If my calculations are correct, my birthday falls on a Saturday every seven years. This year I realized that my enthusiasm for Saturday birthdays is nowhere near where it was when it last occurred on my 22nd. That birthday was the last time I blacked out from drinking. Or at least, it’s the last time I can remember being told about it. My buddies had to deal with me that night, and so they earned the right to do this to me:
Now, on my 29th, I have found that my birthday spirit is a bit more weathered. The night before, I did some conventional chilling indoors with my homeboys and didn’t say anything when the clock struck midnight. When I got home later, I stayed up until dawn just fucking around with music stuff and decided I’d spend my birthday morning smoking a perfectly crafted joint on the waterfront. That was before I’d walked up and down several blocks and realized that you can’t safely smoke a joint outdoors anywhere in New York City. As I sat back in my room smoking this momentous joint, I thought about a previous birthday I spent in this area. Most people did something phenomenal for their 18th—or at least something stupid enough to make for a great story. That was the initial plan for mine. Promises of strippers and debauchery were made, but pies and vomit were delivered.
Bhai, my older brother who appears frequently in this column, taught me just about everything I know about everything, from how to play a basic kick-snare beat to how to roll a joint. There was, however, one glaring area that he left untouched. He’d never felt comfortable talking to his little bro about sex, and so in hindsight I should have realized earlier that his promise to take me to a strip club on my 18th birthday was an empty one.
We arrived at his friend Tono’s apartment in Greenpoint, where Tono was already chowing down on a nut roll from a nearby Polish bakery. He lived with his cousin, Fred, who was addicted to some MMO game and also sold trees. Tono welcomed us and gestured toward a collection of glass pipes on his coffee table. I’d seen them before. Our boy Prik had left the collection with the crew before he moved back to Thailand. At first glance they looked like pretty nice pipes, but even a slight inspection revealed countless flaws in the craftsmanship.
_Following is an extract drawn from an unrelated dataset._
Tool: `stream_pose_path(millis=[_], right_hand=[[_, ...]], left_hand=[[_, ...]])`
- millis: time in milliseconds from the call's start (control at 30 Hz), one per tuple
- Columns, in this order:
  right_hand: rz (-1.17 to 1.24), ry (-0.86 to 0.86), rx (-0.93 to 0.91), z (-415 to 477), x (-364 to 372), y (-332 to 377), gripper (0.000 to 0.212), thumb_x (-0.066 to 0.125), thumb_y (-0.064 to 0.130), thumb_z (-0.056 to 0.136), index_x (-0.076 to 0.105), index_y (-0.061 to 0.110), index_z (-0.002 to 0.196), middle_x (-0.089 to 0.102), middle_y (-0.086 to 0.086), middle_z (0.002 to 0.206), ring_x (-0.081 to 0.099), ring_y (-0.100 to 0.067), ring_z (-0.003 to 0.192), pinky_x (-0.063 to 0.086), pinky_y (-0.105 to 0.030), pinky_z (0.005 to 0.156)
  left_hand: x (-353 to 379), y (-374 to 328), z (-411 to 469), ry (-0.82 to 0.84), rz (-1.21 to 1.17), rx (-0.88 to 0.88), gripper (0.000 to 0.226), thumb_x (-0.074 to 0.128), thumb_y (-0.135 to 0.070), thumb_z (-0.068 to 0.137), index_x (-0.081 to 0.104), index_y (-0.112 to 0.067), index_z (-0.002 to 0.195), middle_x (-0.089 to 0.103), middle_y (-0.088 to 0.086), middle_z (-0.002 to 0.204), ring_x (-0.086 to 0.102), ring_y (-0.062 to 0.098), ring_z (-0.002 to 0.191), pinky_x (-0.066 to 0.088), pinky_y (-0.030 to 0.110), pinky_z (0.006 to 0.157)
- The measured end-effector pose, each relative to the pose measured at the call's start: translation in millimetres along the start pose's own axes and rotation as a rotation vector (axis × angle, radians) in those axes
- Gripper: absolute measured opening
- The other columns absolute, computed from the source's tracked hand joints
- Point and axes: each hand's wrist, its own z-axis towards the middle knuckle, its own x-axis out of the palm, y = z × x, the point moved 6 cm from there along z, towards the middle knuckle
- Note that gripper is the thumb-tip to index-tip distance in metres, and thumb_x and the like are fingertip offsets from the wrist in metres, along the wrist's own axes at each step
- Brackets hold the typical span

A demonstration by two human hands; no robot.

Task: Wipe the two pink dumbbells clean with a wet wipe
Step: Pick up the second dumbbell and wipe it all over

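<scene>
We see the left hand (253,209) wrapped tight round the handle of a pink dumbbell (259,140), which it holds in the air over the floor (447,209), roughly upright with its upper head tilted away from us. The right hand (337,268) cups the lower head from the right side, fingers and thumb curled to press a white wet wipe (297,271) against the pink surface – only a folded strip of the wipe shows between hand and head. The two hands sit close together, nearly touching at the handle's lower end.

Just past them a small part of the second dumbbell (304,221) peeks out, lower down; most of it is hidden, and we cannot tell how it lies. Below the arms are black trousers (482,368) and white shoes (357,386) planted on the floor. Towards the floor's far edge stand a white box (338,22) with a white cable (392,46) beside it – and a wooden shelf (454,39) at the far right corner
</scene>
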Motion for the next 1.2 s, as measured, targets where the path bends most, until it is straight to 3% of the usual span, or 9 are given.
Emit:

The least mangled one was a bubbler that was offputtingly similar to an erect penis (the balls were the water chamber). Regardless of their appearance, they worked, so we hit all of them in succession, bowl after bowl, leaving burnt gobs of Fred’s weed tapped out on the table. We’d gone through a fair pile when my brother realized he hadn’t arranged for any sort of cake. At this point I was more concerned with the strip-club plan, which was still a mystery to me. He said that we’d head out as soon as we had some cake, so off to the supermarket we went. Here, we predictably grew distracted and ended up bringing home four dessert pies.
When we got back to the place we smoked and ate for about 40 minutes before all the pie was gone. We sat for a moment, amazed at our own capacities for trash food, before I asked my brother when we were going to roll out the rest of the evening’s plan. Tono smirked and informed us that no strip club worth going to would admit an 18-year-old. It hadn’t dawned on us that even though I could gamble, vote, buy porn, and smoke cigarettes, I still had a stretch of the youth gauntlet to traverse before I’d be able to enter an establishment that serves alcohol. So unless we were willing to rent a car and drive to a place in New Jersey called (I believe) Frank’s Chicken House, the birthday plan was dead. I glared at my brother and realized he never had any intention of making a man out of me, or whatever it is that happens to an 18-year-old in a strip club. He had just thrown out the idea, balked when I went for it, and then tried to distract me with weed and pie. I had been had.
When the sun went down we stepped out to grab a beer at a local dive that didn’t card, and as soon as we hit the sidewalk I stopped, bent over, and barfed out an assortment of pies into a neat pyramid. I think it may have happened again later, after I put three too many beers into my empty teenage stomach.
It’s odd that when I’m asked to recall what I’ve done for previous birthdays I always draw a complete and utter blank. This is the only birthday story that I can remember. It was the last birthday I looked forward to because it marked the end of my heavily supervised teenage years and made me a grown-up. I’ve been allowed to do whatever I want every day since, which has made it easy to lose track and forget that this one day of the year is supposed to be a special one.